Ce n'est pas la première vague de démission observée du côté des médecins du public. En novembre 2018, 50 médecins ont déposé leurs démissions au niveau de la région de l'Oriental, 30 au niveau à Ouarzazate et 131 à Casablanca. Au total, 210 démissions ont été déposées jusqu'à fin 2018, précise Dr Alaoui.
Interrogé sur un cas similaire d'un chef de service au centre d'oncologie d'Oujda qui a également déposé sa démission, mais vu l'état de blocus au niveau du ministère de la Santé, il a opté pour l'absentéisme au lieu de poursuivre son travail en attendant une réponse de son ministère de tutelle. Dr Alaoui a été catégorique dans sa réponse.
«Aujourd'hui, les médecins publics sont mécontents et furieux. C'est une demande administrative qu'ils ont effectuée. On est réglementaire. Il est vrai que les conditions de travail au sein des hôpitaux publics sont désastreuses, ce qui mène à des accrochages entre médecins-personnel médical et les citoyens, mais on ne déserte pas, on attend, on fait notre travail en espérant que notre mouvement de lutte mène à un résultat avec le gouvernement », affirme notre interlocuteur.
Pour lui, les médecins du public « demandent au moins à ce que leur démission soit approuvée par le ministère de la Santé, du moment où le gouvernement ne semble pas vouloir répondre » à leurs doléances.
« Cela fait des années que nous luttons, mais rien ne semble faire bouger les choses », s'indigne Dr Alaoui.
Et de marteler: « Ils ne veulent pas accepter nos démissions ce qui nous mène à poursuivre malheureusement notre travail dans de mauvaises conditions. On crie, on proteste, on continue notre mouvement malgré le manque manifeste en effectifs et en personnels médical et paramédical, malgré le manque flagrant en matériel bio médical. On continu dans ces conditions catastrophiques au service du citoyen et on espère bien que le citoyen est conscient de ces problèmes ».

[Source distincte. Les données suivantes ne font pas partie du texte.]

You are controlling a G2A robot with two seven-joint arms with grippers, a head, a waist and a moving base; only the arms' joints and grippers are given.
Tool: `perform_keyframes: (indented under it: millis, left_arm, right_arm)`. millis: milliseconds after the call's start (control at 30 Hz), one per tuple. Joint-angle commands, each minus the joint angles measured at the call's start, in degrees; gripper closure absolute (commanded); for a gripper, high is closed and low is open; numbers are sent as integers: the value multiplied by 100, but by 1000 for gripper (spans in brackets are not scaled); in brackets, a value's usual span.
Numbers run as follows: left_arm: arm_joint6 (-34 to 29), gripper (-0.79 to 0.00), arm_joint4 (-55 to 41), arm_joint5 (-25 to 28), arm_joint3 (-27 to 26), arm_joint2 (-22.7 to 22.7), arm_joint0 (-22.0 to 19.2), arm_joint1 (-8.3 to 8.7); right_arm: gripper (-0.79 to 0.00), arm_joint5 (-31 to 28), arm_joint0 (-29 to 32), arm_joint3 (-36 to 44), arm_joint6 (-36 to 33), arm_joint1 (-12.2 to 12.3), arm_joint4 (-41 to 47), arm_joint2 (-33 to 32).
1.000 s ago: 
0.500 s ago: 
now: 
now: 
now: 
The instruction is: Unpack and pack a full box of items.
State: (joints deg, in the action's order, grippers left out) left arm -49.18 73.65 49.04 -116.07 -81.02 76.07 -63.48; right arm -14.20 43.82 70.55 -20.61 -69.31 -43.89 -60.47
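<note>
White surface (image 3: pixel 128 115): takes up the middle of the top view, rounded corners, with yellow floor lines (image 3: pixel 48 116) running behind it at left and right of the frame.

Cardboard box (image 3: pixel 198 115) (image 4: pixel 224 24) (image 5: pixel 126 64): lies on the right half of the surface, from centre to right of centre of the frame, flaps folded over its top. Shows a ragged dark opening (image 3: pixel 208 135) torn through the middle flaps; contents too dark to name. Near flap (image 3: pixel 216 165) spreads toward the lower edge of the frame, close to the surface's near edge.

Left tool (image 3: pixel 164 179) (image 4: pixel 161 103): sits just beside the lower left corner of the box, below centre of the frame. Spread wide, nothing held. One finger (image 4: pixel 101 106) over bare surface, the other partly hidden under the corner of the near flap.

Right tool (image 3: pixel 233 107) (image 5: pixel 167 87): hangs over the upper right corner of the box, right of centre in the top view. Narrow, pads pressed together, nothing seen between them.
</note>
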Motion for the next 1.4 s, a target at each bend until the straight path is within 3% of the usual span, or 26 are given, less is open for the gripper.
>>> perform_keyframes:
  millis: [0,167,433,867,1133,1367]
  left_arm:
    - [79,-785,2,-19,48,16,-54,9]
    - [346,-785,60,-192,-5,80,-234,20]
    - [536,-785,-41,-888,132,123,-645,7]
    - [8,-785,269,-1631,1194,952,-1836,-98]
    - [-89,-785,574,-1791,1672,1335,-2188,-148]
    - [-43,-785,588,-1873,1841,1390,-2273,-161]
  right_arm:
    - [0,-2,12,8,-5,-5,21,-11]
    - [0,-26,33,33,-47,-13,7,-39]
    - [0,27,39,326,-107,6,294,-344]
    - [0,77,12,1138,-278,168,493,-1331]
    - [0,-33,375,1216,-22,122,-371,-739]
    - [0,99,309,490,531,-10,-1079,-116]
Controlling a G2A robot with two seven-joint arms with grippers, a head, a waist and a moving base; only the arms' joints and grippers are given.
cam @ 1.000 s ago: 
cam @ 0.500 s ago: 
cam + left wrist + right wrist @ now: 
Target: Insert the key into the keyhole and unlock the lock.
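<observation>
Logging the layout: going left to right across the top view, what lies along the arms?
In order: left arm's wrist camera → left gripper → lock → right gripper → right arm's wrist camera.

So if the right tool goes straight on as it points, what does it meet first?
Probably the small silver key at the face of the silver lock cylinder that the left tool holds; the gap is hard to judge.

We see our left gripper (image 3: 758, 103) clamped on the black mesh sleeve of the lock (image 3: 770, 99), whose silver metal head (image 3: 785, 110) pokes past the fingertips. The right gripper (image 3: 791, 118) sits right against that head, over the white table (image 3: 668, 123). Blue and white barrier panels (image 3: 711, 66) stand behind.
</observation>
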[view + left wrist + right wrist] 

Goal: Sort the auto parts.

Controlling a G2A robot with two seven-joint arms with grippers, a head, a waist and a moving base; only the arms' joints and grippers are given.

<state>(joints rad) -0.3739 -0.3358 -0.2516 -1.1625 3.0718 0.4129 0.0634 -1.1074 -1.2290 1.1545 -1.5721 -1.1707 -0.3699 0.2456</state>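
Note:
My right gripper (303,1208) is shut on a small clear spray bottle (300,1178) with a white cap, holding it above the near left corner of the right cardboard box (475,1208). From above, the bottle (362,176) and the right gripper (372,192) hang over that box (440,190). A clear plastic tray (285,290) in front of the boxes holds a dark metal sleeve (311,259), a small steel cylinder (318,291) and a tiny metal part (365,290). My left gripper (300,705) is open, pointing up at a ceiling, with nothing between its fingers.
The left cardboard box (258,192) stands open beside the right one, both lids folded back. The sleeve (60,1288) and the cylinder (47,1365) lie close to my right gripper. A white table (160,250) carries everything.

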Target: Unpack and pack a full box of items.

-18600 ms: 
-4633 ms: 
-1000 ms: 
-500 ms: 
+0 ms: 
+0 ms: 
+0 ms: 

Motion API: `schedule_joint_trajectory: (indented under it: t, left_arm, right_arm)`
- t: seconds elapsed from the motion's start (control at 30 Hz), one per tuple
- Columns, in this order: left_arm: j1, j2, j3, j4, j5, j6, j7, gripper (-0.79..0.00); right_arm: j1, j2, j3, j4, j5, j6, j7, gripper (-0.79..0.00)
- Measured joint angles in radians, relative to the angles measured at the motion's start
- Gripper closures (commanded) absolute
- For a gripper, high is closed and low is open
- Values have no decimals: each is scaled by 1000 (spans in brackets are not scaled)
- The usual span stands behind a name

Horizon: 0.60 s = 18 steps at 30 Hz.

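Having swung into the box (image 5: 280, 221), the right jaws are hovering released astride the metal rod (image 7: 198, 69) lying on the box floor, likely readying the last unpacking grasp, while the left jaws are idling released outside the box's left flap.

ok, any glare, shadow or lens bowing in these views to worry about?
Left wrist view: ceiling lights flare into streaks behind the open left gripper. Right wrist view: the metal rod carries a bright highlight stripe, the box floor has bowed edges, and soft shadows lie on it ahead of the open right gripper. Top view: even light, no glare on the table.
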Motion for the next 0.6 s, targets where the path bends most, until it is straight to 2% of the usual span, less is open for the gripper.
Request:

Concernant les pourparlers avec le ministère de la Santé, Dr Alaoui affirme que le gouvernement connait à l'avance leur dossier revendicatif. « On nous a d'ores et déjà demandé ce que nous voulons, ils savent exactement quelles sont nos revendications, et quelles sont les failles qui entravent le bon fonctionnement de l'hôpital public. Notre dossier est déjà entre leurs mains depuis l'époque de l'ancien ministre Houcine El Ouardi», précise-t-il.
Notre interlocuteur enchaîne, que le syndicat a malgré tout expliqué, encore une fois, la situation au département d'Anass Doukkali et son équipe technique, qui a « reconnu la légitimité » de leur dossier à travers notamment plusieurs documents signés, premièrement avec l'ancien ministre El Ouardi, le 21 décembre 2015, et sous la tutelle de Doukkali deux fois le 26 octobre et le 24 décembre 2018, détaille-t-il. Ce qu'ils attendent aujourd'hui c'est « une réponse claire et nette du gouvernement qui, jusqu'à présent fait montre d'un total désintérêt» face àces doléances.
Dans ce sens, Dr Alaoui a déclaré à Hespress Fr que les médecins du secteur public demandent au gouvernement « la mise en œuvre » de leur dossier revendicatif qu'ils connaissent déjà.
« On attend l'amélioration des conditions de travail pour les médecins et le personnel médical du public au sein des hôpitaux, et l'amélioration des conditions d'accueil du citoyen marocain en premier lieu. Il y a incidemment, bien sûr, la motivation du personnel médical à travers l'application de l'indice 509 en entier avec les compensations, alors que notre effectif ne dépasse pas les 11.000 médecins dans le secteur public qui répondent à plus de 80% des demandent de soins soit 30 millions de Marocains, qui dans la plupart des cas ne possèdent pas de couverture médicale ».
Et enfin, Dr Alaoui déplore que «les médecins du public ne voulaient pas arriver à ce stade, à savoir déposer des démissions collectives, mais les mois passent les années passent et il n'y a toujours aucune réaction de la part du gouvernement ».